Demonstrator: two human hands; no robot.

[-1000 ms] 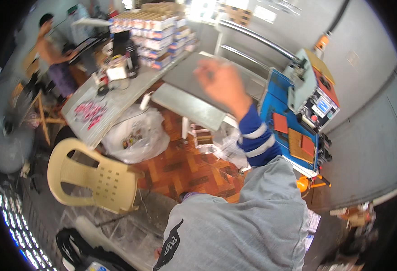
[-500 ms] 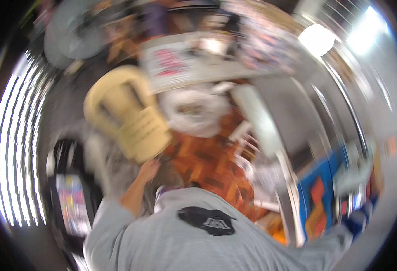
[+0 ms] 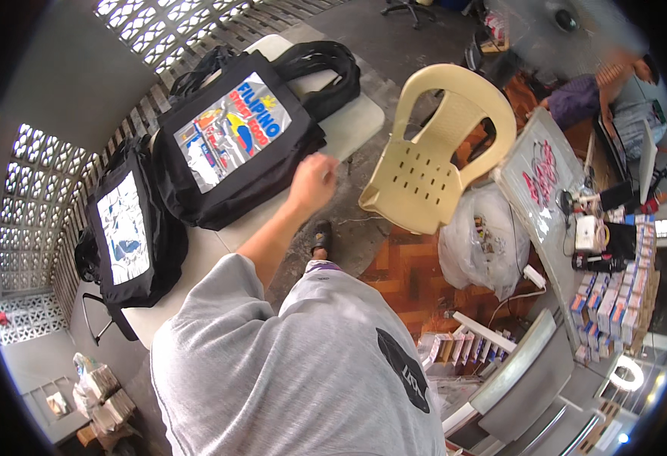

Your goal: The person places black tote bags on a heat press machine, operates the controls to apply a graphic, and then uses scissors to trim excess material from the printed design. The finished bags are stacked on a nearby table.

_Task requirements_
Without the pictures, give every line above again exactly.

_Exercise output_
Demonstrator: two human hands; no robot.

[-1000 ms] 
[-500 ms] 
[+0 ms] 

Your goal: The person places black tote bags on a heat press machine, operates the controls to apply a graphic, and then uses scissors to trim excess material from the printed design. The finished bags are stacked on a nearby table.

There is nothing further to add to the answer.